= TASK TO CARRY OUT =
In the records below, begin at the line containing "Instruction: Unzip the" and end at the line containing "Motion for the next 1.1"; quote every line in that span exactly, including both boundary lines, and no others.

[[ LISTED RECORDS, beginning ]]

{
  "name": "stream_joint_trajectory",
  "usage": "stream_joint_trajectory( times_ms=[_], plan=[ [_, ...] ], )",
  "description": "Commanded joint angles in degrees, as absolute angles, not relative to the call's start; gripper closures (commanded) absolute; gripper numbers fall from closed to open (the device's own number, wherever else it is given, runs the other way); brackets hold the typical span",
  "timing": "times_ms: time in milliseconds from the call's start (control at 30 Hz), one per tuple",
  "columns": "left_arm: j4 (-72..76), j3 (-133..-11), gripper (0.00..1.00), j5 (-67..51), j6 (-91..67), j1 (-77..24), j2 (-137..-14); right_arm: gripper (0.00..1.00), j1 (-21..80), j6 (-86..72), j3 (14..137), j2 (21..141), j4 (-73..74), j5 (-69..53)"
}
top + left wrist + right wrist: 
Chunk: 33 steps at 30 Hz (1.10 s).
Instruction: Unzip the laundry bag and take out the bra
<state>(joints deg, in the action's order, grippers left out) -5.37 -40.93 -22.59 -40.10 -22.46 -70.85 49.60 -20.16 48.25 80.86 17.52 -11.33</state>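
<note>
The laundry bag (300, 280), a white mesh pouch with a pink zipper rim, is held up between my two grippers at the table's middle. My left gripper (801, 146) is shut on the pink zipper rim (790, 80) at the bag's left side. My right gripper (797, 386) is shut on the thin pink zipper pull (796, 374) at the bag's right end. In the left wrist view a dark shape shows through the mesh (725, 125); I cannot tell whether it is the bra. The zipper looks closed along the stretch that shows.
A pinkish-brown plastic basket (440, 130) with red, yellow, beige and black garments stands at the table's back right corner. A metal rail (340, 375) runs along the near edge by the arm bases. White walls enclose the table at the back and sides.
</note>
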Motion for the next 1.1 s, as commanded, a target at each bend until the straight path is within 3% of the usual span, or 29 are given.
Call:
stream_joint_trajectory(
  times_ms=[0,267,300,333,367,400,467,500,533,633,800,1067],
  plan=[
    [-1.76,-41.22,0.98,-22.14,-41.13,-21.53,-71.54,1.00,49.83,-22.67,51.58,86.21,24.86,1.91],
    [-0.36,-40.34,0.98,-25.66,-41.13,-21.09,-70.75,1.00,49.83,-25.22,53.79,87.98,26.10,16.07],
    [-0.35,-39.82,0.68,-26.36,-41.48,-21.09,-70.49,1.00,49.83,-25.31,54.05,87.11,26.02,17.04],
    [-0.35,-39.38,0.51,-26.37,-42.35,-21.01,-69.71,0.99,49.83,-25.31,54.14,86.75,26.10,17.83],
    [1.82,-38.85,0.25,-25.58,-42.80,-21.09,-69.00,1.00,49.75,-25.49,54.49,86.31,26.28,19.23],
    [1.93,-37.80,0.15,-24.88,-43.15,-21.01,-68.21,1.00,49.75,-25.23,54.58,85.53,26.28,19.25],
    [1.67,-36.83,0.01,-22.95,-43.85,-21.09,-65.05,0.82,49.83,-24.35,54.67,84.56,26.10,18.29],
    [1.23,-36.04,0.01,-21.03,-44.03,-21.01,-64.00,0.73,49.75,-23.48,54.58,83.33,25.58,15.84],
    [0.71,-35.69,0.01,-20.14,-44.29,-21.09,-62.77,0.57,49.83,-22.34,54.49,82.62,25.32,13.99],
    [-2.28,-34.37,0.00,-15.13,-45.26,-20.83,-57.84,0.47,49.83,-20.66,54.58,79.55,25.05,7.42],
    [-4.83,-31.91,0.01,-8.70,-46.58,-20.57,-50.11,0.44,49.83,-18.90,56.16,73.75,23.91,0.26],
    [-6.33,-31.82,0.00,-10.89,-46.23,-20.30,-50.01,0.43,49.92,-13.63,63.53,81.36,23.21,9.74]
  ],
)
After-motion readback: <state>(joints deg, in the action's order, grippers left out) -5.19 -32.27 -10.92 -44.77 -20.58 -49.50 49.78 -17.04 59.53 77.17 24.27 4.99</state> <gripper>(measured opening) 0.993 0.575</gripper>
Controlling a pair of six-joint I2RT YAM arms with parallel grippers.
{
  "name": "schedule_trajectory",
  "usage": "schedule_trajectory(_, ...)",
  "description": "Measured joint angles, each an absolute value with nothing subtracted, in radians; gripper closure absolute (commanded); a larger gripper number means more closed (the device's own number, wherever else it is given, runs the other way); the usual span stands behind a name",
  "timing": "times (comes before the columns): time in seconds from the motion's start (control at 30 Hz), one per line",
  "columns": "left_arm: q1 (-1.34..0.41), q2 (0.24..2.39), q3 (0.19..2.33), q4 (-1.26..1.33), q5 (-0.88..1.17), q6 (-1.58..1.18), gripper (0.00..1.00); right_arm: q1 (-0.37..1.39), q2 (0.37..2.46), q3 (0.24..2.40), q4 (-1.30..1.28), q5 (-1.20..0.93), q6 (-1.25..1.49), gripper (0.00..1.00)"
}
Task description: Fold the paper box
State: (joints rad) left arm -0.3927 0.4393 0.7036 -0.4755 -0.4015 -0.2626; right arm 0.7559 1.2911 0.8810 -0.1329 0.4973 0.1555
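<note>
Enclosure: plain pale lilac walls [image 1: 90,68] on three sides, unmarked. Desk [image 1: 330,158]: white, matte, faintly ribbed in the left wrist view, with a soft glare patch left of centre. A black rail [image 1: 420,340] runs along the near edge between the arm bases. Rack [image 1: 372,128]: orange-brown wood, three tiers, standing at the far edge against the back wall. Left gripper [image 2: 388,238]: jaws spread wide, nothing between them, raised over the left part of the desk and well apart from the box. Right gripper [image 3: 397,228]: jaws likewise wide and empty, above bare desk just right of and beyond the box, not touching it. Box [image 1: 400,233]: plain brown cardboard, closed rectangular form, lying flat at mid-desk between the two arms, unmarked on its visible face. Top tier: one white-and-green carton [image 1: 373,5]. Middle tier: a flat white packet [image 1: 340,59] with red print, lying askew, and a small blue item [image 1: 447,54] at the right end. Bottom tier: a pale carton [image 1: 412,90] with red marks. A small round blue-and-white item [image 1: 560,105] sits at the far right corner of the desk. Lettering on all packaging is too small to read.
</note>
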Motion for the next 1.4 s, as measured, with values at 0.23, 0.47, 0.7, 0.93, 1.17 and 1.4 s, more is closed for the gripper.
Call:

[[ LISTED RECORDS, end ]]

= EXERCISE OUTPUT =
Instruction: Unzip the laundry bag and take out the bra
<state>(joints deg, in the action's order, grippers left out) -5.37 -40.93 -22.59 -40.10 -22.46 -70.85 49.60 -20.16 48.25 80.86 17.52 -11.33</state>
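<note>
The laundry bag (300, 280), a white mesh pouch with a pink zipper rim, is held up between my two grippers at the table's middle. My left gripper (801, 146) is shut on the pink zipper rim (790, 80) at the bag's left side. My right gripper (797, 386) is shut on the thin pink zipper pull (796, 374) at the bag's right end. In the left wrist view a dark shape shows through the mesh (725, 125); I cannot tell whether it is the bra. The zipper looks closed along the stretch that shows.
A pinkish-brown plastic basket (440, 130) with red, yellow, beige and black garments stands at the table's back right corner. A metal rail (340, 375) runs along the near edge by the arm bases. White walls enclose the table at the back and sides.
</note>
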Motion for the next 1.1 s, as commanded, a target at each bend until the straight path is within 3% of the usual span, or 29 are given.

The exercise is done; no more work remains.